RECORDS SHOWN Start Marker
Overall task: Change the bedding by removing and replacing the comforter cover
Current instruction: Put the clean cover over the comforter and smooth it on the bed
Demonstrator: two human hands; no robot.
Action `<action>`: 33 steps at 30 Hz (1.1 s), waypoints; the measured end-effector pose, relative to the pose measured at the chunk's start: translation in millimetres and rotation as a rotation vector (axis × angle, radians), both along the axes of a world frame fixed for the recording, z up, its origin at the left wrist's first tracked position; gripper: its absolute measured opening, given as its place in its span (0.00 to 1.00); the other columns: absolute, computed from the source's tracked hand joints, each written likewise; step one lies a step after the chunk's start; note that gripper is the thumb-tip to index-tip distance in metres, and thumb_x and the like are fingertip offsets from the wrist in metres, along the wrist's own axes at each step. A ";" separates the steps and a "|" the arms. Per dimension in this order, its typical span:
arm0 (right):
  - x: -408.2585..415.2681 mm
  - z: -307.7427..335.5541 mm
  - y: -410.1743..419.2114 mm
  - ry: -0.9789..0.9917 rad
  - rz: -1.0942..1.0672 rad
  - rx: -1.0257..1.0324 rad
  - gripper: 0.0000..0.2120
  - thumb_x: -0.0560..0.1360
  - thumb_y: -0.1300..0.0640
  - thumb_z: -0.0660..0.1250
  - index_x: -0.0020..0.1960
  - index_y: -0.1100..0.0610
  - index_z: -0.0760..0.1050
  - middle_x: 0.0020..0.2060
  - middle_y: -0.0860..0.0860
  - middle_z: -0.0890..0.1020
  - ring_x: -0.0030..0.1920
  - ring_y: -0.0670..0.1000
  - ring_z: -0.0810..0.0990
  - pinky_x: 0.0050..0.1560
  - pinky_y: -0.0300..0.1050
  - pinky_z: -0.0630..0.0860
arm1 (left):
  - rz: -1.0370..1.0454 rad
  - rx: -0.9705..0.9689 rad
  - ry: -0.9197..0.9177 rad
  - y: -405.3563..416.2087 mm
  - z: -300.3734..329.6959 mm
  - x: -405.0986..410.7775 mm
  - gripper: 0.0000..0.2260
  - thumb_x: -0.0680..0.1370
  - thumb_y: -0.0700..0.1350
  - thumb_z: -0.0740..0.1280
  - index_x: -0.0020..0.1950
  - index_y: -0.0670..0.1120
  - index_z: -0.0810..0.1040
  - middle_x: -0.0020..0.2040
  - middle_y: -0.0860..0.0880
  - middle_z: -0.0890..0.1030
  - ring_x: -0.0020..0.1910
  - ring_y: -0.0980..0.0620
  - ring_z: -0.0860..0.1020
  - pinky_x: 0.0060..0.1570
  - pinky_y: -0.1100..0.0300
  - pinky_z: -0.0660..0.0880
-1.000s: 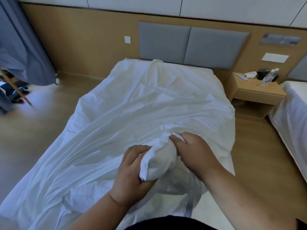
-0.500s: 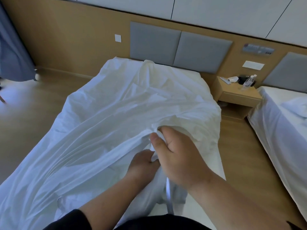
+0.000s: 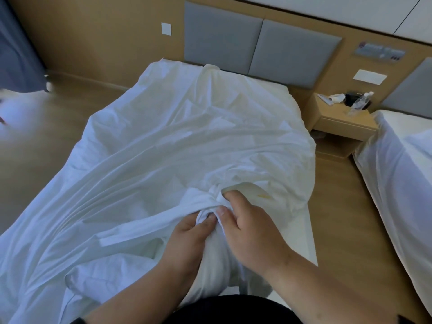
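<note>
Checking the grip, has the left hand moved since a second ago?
Yes. The left hand slid from cupping the bunched cover underneath to beside the right hand, headboard-ward.

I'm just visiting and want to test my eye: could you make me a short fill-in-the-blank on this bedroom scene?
1. Both hands, the left hand and the right hand, grip a bunched part of the ____ comforter cover.
2. The padded headboard panels are ____.
3. The clear bottle lies on the wooden ____.

Missing words: white; grey; nightstand
</note>
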State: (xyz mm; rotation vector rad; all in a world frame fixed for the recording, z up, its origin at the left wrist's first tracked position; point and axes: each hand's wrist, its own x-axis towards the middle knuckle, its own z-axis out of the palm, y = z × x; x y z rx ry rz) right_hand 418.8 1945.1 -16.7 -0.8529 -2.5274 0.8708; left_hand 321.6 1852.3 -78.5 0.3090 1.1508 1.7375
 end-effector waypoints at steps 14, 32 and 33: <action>13.6 -5.4 24.9 0.189 0.127 -0.593 0.08 0.78 0.47 0.66 0.45 0.47 0.81 0.37 0.50 0.83 0.39 0.46 0.80 0.48 0.49 0.78 | -0.309 0.060 -0.772 10.0 13.4 -20.1 0.34 0.79 0.63 0.59 0.70 0.34 0.73 0.67 0.31 0.74 0.67 0.33 0.73 0.67 0.39 0.69; 30.2 -53.0 82.1 -0.002 -0.282 -0.039 0.16 0.75 0.46 0.71 0.39 0.56 0.70 0.37 0.49 0.75 0.40 0.48 0.74 0.41 0.46 0.71 | -0.254 -0.616 0.294 -14.5 18.0 -36.9 0.14 0.69 0.33 0.66 0.24 0.44 0.73 0.27 0.46 0.69 0.24 0.52 0.65 0.23 0.63 0.62; 26.3 -52.4 82.6 -0.008 -0.270 -0.008 0.15 0.75 0.47 0.71 0.40 0.55 0.71 0.37 0.47 0.74 0.41 0.48 0.74 0.42 0.46 0.71 | -0.273 -0.644 0.265 -16.8 23.1 -38.4 0.15 0.68 0.34 0.67 0.23 0.45 0.72 0.26 0.46 0.68 0.23 0.52 0.65 0.24 0.62 0.62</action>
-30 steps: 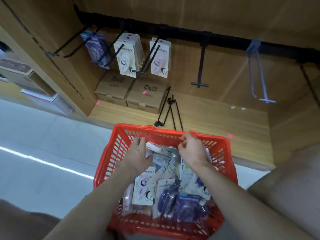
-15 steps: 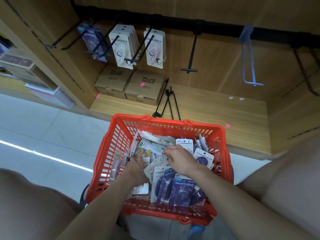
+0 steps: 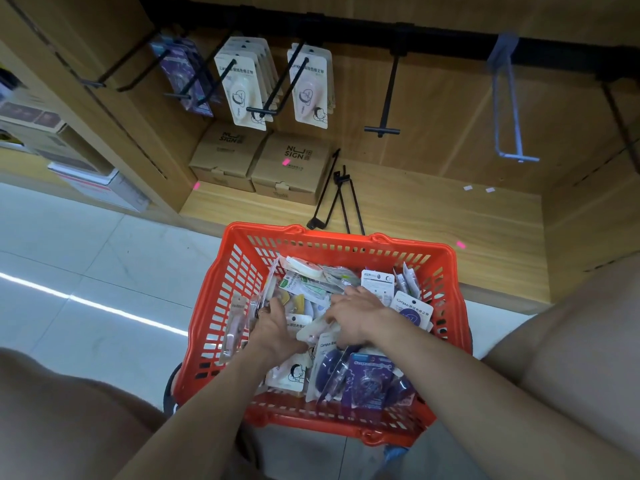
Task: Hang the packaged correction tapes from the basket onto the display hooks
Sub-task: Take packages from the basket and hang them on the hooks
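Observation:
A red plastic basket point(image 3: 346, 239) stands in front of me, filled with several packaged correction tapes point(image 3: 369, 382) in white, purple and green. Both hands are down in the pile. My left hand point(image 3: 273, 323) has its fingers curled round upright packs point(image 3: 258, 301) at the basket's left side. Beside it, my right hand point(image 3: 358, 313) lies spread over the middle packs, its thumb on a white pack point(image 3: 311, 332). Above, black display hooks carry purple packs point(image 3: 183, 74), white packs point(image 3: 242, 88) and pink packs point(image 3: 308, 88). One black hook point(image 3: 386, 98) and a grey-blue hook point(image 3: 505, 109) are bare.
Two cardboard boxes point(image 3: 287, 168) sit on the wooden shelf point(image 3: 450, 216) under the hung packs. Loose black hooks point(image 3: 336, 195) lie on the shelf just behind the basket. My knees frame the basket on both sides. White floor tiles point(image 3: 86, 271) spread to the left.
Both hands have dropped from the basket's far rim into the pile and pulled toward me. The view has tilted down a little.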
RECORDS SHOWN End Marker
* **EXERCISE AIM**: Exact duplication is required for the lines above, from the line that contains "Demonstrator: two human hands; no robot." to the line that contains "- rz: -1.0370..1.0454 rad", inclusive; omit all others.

* **ANSWER**:
Demonstrator: two human hands; no robot.
Action `<action>`: 33 steps at 30 Hz (1.1 s), waypoints; the measured end-effector pose, relative to the pose measured at the chunk's start: translation in millimetres and rotation as a rotation vector (axis × angle, radians), both along the axes of a world frame fixed for the recording, z up, its origin at the left wrist's first tracked position; gripper: its absolute measured opening, given as its place in its span (0.00 to 1.00); the other columns: absolute, computed from the source's tracked hand joints, each written likewise; step one lies a step after the chunk's start; note that gripper is the thumb-tip to index-tip distance in metres, and thumb_x and the like are fingertip offsets from the wrist in metres, along the wrist's own axes at each step. A ";" separates the steps and a "|" the arms. Per dimension in this order, its typical span:
arm0 (right):
  - x: -408.2585..415.2681 mm
  - z: -307.7427..335.5541 mm
  - y: -410.1743..419.2114 mm
  - ry: -0.9789..0.9917 rad
  - rz: -1.0942..1.0672 rad
  - rx: -1.0257..1.0324 rad
  - gripper: 0.0000..0.2120
  - thumb_x: -0.0560..0.1360
  - thumb_y: -0.1300..0.0640
  - thumb_z: -0.0660..0.1250
  - index_x: -0.0020..0.1960
  - index_y: -0.1100..0.0610
  - index_z: -0.0760..0.1050
  - middle_x: 0.0020..0.2060
  - middle_y: -0.0860..0.0860
  - middle_z: -0.0890..0.1020
  - ring_x: -0.0030..0.1920
  - ring_y: -0.0670..0.1000
  - ring_z: -0.0810..0.0990
  - pinky_x: 0.0050..0.1560
  - pinky_y: -0.0300..0.1050
  - pinky_z: -0.0630..0.0860
arm1 (left):
  - rz: -1.0370..1.0454 rad

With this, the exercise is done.